Read the pgd_t entry to obtain the physical base of the next‑level directory.
Repeat the indexing process for PUD, PMD, and finally PTE, each time adding the base address to the index derived from the linear address.
Combine the page‑frame base with the offset from the linear address to obtain the final physical address.
Each step fetches a physical page that contains the next level of the page table, making the process mechanical and index‑driven.
Linux Memory Initialization
During early boot the kernel creates the initial page tables in arch/arm64/kernel/head.S. The function create_page_tables performs two mappings:
Identity map : maps the idmap_text region so virtual and physical addresses are equal.
Kernel image map : maps the kernel’s text, rodata, data, and bss sections.
arch/arm64/kernel/head.S:
ENTRY(stext)
bl preserve_boot_args
bl el2_setup // Drop to EL1, w0=cpu_boot_mode
adrp x23, __PHYS_OFFSET
and x23, x23, MIN_KIMG_ALIGN - 1 // KASLR offset, defaults to 0
bl set_cpu_boot_mode_flag
bl __create_page_tables
bl __cpu_setup // initialise processor
b __primary_switch
ENDPROC(stext)The __create_page_tables routine calls create_pgd_entry to build PGD and intermediate levels, and create_block_map to map the final PTE entries.

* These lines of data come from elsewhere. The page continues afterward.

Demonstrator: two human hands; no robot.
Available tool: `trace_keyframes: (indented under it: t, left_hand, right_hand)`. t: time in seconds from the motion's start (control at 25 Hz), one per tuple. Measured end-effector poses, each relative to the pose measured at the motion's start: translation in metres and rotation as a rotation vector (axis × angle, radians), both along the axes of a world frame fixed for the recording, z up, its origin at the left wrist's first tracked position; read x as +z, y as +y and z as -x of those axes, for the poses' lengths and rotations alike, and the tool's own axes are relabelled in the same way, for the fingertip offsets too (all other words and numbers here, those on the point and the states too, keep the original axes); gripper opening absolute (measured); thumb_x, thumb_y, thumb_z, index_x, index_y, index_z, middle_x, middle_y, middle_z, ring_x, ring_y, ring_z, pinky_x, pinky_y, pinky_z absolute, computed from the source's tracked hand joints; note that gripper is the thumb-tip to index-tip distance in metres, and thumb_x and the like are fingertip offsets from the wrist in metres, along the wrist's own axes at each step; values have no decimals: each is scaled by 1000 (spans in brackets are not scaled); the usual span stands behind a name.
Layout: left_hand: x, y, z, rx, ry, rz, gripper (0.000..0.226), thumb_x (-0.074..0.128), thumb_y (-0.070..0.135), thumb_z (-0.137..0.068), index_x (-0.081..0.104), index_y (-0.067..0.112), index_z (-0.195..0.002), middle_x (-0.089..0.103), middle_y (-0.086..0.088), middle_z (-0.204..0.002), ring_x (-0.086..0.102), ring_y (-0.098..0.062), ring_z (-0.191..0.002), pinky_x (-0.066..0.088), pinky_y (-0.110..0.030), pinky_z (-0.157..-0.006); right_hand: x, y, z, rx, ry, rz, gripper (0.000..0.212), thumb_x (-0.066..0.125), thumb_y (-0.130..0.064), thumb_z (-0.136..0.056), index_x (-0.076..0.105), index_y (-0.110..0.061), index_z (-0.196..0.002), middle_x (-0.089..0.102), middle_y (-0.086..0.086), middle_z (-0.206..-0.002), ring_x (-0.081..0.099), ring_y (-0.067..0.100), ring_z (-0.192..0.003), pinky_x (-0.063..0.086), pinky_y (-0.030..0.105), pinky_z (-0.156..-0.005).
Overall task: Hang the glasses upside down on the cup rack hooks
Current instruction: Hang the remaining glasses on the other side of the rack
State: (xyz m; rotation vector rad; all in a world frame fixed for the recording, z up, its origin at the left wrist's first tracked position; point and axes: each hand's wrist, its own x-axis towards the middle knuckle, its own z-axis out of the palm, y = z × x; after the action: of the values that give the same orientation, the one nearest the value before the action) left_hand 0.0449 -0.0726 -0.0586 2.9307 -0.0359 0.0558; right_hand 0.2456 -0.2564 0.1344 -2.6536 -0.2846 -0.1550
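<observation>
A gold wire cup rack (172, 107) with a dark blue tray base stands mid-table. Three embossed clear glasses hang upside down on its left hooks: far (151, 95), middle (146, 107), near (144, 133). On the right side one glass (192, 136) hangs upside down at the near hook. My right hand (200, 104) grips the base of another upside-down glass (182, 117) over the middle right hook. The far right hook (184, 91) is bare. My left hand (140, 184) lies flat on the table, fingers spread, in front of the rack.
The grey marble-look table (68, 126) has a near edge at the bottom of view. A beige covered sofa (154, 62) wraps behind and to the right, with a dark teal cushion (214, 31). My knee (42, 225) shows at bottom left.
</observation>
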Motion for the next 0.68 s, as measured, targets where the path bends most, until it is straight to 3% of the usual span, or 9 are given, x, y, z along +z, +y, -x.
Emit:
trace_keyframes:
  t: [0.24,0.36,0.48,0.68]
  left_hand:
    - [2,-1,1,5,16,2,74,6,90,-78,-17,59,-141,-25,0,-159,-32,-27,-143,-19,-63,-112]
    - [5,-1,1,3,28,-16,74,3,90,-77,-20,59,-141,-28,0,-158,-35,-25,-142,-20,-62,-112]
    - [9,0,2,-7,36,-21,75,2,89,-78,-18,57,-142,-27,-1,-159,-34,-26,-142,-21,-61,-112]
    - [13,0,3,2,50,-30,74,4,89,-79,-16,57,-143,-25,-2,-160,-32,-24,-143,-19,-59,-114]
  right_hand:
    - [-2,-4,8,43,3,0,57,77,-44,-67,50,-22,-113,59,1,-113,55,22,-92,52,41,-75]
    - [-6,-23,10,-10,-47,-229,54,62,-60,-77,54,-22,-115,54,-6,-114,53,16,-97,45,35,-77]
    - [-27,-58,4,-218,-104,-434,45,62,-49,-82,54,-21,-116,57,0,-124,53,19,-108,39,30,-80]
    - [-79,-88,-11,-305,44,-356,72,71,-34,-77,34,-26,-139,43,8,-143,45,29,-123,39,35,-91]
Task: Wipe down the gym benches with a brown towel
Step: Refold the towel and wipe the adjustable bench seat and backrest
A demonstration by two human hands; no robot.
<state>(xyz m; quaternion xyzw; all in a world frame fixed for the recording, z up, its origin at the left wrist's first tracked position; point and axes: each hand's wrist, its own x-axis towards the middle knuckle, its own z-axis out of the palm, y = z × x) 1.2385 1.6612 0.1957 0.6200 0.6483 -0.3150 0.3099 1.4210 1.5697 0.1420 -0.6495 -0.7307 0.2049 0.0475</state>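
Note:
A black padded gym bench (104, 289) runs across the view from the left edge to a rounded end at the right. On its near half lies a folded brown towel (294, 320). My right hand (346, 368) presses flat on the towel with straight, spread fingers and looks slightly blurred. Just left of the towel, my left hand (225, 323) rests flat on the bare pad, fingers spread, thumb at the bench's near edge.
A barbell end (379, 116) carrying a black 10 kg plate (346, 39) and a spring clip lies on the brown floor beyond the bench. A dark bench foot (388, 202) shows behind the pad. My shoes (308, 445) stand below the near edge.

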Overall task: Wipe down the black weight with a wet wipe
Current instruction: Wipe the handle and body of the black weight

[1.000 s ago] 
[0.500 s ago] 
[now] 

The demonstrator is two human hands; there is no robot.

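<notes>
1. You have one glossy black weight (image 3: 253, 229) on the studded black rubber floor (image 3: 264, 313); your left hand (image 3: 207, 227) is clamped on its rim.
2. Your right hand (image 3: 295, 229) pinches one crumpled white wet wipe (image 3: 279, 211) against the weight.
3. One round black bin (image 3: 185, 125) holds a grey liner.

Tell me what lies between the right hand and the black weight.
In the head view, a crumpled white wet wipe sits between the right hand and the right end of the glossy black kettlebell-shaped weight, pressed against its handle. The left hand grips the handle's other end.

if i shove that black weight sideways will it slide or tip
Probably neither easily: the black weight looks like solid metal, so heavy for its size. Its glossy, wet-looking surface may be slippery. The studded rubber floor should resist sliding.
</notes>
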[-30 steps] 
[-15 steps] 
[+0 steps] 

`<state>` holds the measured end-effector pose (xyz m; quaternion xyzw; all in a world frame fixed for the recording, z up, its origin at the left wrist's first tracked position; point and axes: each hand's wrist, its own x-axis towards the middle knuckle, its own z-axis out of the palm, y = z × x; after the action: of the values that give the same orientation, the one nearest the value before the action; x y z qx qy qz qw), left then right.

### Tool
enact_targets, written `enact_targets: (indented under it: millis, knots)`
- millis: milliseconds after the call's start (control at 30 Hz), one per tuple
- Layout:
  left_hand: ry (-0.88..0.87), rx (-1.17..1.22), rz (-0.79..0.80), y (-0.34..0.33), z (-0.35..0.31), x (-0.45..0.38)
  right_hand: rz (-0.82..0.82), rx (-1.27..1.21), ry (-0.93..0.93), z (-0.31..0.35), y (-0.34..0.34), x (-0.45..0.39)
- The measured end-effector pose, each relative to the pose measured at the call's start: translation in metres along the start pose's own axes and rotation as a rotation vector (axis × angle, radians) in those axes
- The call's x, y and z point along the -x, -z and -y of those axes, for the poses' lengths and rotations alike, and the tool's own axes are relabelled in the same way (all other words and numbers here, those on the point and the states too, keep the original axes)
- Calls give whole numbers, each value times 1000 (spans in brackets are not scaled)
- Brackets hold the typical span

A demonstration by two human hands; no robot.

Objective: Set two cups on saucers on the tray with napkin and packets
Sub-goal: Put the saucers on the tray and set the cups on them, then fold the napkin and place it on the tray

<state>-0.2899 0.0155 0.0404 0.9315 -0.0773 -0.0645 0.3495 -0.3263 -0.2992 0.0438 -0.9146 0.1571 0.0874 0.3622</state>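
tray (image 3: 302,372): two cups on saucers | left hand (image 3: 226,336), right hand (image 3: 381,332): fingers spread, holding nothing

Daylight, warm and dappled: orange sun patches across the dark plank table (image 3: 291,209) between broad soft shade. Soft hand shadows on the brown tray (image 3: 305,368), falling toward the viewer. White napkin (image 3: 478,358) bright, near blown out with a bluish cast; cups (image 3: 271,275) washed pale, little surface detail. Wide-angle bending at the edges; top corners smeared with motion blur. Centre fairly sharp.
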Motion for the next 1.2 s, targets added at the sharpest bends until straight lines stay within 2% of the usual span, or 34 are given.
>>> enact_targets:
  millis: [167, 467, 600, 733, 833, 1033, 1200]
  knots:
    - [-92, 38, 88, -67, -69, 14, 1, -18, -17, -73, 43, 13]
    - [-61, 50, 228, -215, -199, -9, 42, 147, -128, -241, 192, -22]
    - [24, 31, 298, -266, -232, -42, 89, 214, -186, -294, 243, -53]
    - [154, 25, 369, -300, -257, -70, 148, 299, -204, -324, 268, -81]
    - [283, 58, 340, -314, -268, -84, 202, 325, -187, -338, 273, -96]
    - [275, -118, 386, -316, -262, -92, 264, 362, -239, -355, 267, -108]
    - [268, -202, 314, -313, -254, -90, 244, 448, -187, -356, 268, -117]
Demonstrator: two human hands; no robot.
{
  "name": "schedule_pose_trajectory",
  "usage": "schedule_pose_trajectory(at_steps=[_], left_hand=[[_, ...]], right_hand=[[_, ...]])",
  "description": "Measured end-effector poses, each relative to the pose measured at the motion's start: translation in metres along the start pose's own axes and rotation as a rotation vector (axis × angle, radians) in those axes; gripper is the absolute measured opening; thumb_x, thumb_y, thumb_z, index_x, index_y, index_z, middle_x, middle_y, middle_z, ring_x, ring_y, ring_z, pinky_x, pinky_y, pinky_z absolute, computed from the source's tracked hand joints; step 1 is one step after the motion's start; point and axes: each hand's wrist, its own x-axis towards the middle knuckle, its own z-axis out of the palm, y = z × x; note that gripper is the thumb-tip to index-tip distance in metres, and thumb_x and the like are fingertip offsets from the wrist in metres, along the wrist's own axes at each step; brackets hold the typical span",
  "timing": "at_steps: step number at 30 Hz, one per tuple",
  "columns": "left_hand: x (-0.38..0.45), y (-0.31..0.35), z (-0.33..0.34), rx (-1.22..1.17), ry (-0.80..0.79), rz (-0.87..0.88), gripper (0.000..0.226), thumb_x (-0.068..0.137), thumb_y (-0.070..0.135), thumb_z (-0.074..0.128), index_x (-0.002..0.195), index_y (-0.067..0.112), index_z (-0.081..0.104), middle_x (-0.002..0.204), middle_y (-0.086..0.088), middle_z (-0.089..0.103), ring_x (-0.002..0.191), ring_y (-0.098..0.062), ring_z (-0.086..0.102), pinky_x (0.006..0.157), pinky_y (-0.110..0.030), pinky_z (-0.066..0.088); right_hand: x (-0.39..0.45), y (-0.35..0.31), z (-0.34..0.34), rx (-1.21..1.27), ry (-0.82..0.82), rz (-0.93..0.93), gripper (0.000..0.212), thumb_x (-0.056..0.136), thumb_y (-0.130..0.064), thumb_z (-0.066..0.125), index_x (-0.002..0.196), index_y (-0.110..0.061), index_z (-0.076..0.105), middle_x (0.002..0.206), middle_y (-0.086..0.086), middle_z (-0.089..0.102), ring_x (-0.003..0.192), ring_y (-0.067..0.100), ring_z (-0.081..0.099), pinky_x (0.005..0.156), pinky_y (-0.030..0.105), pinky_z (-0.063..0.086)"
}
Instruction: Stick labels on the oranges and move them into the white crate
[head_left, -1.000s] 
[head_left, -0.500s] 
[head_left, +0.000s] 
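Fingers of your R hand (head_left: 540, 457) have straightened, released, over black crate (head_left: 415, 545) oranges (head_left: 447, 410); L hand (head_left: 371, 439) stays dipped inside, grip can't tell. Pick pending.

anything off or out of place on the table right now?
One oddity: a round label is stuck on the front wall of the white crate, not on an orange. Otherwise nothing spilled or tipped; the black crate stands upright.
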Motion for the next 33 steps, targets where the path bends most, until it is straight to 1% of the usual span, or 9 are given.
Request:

Physical Memory Organization
Linux classifies physical memory into several concepts:
Node : Represents a NUMA node (non‑uniform memory access) or a single UMA node.
Zone : Divides memory into ZONE_DMA, ZONE_NORMAL, ZONE_HIGHMEM, etc., each with its own allocation policies.
Page : A 4 KB physical page, represented by struct page.
Page frame : The physical storage unit for a page; the page‑frame number (PFN) is phys_addr >> PAGE_SHIFT.
Linux supports several memory models (e.g., CONFIG_FLATMEM, CONFIG_DISCONTIGMEM, CONFIG_SPARSEMEM_VMEMMAP), with ARM64 typically using the sparse model. The struct page array is mapped into the kernel virtual space vmemmap, so the address of a page descriptor is vmemmap + pfn.
Zoned Page‑Frame Allocator
The zoned page‑frame allocator manages all physical pages. Allocation follows a hierarchy:
If a request specifies ZONE_DMA, allocation is limited to that zone.
Otherwise the allocator tries ZONE_NORMAL → ZONE_DMA in order.
For ZONE_HIGHMEM requests it tries ZONE_HIGHMEM → ZONE_NORMAL → ZONE_DMA.
All allocation paths eventually call __alloc_pages_nodemask:
struct page *__alloc_pages_nodemask(gfp_t gfp_mask, unsigned int order,
int preferred_nid, nodemask_t *nodemask)
{
page = get_page_from_freelist(alloc_mask, order, alloc_flags, &ac);
...
page = __alloc_pages_slowpath(alloc_mask, order, &ac);
...
}Two allocation paths exist:
Fast path : tries per‑CPU caches and the buddy system.
Slow path : triggers reclamation, waiting, or page‑swap‑in when fast allocation fails.
Buddy Allocation Algorithm
The buddy system maintains free lists for block sizes 1, 2, 4, 8 … 1024 pages (up to 4 MiB). When a request cannot be satisfied at its size, a larger block is split; when a block is freed, adjacent buddies are merged.
static struct page *get_page_from_freelist(gfp_t gfp_mask, unsigned int order,
int alloc_flags, const struct alloc_context *ac)
{
for_next_zone_zonelist_nodemask(zone, z, ac->zonelist, ac->high_zoneidx, ac->nodemask) {
if (!zone_watermark_fast(zone, order, mark, ac_classzone_idx(ac), alloc_flags)) {
ret = node_reclaim(zone->zone_pgdat, gfp_mask, order);
switch (ret) {
case NODE_RECLAIM_NOSCAN:
case NODE_RECLAIM_FULL:
continue;
default:
if (zone_watermark_ok(zone, order, mark, ac_classzone_idx(ac), alloc_flags))
goto try_this_zone;
continue;
}
}
try_this_zone:
page = rmqueue(ac->preferred_zoneref->zone, zone, order, gfp_mask, alloc_flags, ac->migratetype);
}
return NULL;
}The allocator first checks the zone’s low‑watermark; if insufficient free pages exist, it performs a quick reclamation before trying again.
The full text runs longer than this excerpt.